§ What you have to do
Output, without alteration, the first line of the entries and each line after it, stopping with the line that contains "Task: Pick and".

━━━ Available data ━━━

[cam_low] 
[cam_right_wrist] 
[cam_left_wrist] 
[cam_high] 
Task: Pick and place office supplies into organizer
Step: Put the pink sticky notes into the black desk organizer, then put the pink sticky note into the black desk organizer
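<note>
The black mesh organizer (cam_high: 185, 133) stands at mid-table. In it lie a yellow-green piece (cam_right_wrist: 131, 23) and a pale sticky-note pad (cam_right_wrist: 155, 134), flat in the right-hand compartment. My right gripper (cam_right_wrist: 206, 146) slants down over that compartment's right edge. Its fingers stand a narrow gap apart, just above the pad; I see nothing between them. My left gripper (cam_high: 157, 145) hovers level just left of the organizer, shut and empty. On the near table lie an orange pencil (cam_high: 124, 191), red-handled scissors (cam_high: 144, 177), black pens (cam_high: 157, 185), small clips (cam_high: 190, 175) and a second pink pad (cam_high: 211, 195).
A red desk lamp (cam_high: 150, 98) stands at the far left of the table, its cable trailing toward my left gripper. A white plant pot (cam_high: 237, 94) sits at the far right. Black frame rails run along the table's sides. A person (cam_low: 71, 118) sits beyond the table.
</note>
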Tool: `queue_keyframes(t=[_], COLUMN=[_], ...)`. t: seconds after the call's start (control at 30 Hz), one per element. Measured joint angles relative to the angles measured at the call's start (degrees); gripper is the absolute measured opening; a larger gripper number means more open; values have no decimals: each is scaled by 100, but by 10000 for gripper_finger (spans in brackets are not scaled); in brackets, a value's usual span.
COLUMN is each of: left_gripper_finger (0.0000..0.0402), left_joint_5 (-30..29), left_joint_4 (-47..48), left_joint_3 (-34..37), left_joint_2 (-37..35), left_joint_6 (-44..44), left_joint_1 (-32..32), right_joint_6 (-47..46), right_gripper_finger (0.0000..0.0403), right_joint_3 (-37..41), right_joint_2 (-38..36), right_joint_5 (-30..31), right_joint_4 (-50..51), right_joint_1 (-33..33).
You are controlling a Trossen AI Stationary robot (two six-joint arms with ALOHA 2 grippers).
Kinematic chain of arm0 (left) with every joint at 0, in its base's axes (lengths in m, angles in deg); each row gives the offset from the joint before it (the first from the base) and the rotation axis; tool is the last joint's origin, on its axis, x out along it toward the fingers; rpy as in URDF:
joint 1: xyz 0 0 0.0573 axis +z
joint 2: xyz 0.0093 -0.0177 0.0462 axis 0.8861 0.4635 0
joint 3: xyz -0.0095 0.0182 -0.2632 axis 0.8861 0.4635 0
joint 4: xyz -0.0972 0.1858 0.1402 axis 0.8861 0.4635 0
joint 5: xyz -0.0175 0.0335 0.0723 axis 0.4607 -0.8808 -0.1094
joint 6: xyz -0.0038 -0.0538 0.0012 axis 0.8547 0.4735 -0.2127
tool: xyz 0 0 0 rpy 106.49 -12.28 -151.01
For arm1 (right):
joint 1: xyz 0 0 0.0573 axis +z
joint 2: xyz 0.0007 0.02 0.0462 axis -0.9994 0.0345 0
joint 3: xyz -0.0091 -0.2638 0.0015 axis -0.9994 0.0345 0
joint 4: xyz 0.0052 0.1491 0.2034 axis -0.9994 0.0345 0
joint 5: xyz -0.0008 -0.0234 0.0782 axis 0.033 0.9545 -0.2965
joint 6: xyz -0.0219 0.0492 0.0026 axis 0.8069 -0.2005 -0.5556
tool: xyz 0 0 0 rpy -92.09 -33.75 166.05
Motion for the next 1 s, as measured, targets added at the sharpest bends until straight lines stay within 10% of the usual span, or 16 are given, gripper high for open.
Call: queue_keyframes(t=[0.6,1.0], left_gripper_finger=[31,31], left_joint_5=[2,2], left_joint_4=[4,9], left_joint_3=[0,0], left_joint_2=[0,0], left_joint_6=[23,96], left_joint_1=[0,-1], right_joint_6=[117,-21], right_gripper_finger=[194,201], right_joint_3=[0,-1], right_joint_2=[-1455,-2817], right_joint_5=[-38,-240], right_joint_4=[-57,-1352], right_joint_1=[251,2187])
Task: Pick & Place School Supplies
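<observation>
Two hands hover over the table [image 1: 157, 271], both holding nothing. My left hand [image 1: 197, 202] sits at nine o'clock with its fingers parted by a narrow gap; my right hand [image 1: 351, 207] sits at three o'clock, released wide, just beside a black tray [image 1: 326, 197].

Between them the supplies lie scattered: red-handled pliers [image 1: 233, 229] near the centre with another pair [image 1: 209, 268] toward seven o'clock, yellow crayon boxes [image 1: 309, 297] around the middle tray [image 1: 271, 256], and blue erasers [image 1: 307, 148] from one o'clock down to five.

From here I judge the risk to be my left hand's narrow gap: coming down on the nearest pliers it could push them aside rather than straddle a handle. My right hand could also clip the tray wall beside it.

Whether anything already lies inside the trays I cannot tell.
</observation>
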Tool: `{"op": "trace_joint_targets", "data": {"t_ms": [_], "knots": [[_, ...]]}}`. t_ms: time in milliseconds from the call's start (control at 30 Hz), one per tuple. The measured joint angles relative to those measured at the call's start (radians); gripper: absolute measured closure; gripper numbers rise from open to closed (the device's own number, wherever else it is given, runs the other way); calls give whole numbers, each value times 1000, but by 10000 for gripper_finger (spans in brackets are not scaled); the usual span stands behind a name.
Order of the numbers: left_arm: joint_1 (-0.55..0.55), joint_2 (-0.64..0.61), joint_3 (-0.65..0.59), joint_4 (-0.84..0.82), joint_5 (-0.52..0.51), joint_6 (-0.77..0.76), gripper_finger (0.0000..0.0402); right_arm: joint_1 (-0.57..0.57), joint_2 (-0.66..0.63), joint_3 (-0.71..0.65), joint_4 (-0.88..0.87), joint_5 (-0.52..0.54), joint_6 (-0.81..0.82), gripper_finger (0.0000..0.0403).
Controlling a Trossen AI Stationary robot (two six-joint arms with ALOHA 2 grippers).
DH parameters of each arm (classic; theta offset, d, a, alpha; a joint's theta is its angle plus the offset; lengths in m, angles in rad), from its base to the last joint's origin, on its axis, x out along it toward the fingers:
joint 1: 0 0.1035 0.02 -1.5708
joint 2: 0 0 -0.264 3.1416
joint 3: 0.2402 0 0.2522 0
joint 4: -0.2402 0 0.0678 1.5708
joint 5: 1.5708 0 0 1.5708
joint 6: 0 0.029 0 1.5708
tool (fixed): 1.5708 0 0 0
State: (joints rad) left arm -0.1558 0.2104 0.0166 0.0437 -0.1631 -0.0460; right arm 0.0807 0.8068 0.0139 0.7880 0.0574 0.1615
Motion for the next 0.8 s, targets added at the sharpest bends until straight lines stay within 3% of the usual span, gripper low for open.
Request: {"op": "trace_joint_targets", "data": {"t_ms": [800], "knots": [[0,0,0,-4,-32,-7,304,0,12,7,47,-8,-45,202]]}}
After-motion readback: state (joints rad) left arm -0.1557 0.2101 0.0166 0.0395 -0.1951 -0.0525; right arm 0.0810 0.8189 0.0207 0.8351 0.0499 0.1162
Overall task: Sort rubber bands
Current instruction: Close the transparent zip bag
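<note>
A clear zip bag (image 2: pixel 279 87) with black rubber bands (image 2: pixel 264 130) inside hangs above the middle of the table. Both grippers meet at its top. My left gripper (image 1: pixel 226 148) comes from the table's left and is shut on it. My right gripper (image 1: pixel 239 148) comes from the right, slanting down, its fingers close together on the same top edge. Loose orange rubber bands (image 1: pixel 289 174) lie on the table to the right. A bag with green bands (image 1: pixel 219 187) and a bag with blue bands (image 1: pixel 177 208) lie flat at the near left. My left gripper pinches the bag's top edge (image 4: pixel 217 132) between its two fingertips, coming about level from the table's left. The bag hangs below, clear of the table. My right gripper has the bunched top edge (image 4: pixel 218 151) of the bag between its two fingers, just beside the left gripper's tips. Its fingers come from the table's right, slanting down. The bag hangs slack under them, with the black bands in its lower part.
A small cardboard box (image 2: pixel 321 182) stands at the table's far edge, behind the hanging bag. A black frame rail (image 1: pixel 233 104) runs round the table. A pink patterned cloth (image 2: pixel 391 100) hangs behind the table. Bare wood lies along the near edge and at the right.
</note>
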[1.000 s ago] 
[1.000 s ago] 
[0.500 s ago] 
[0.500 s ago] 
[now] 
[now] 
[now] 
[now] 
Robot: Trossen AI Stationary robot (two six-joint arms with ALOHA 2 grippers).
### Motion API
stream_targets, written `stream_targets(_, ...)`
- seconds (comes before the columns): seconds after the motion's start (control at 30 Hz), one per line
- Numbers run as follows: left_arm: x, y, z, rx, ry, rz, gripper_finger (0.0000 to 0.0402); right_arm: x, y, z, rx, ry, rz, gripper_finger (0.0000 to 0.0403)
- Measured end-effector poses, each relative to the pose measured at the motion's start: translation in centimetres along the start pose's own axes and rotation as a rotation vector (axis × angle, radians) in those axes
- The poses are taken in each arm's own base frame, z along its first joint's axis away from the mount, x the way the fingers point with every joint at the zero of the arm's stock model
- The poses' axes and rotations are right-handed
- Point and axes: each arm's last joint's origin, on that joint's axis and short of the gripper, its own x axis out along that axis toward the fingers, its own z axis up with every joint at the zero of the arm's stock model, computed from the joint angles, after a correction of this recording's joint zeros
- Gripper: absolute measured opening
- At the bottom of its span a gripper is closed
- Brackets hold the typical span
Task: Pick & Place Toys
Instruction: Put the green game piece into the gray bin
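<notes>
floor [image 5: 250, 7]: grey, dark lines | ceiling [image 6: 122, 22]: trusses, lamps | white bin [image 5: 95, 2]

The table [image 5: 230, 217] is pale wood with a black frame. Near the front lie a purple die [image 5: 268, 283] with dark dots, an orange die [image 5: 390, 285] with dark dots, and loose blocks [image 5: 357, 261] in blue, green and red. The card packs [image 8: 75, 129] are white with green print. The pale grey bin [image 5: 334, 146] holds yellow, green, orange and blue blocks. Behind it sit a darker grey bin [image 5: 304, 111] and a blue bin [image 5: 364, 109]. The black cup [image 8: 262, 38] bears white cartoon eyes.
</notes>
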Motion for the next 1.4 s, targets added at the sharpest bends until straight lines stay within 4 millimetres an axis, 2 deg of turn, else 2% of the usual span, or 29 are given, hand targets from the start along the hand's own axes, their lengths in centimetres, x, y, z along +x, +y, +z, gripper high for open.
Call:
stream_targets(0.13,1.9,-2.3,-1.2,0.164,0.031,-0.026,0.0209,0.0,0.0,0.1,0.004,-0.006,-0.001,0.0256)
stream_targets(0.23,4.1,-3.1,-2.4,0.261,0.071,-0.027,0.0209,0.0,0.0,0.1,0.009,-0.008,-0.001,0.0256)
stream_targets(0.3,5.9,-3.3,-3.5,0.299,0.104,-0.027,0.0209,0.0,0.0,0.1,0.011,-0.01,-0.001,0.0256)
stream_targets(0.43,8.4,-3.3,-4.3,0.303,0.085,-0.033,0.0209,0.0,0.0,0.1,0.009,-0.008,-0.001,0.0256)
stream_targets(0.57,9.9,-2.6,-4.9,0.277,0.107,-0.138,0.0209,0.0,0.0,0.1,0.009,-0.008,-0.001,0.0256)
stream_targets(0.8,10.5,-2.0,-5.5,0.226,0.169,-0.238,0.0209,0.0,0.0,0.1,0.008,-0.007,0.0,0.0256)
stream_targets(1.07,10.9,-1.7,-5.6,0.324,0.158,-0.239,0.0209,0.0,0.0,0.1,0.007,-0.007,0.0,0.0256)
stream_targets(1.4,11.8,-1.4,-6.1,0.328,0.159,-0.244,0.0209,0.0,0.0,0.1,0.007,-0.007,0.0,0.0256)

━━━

§ Solution to this problem
[cam_low] 
[cam_right_wrist] 
[cam_left_wrist] 
[cam_high] 
Task: Pick and place office supplies into organizer

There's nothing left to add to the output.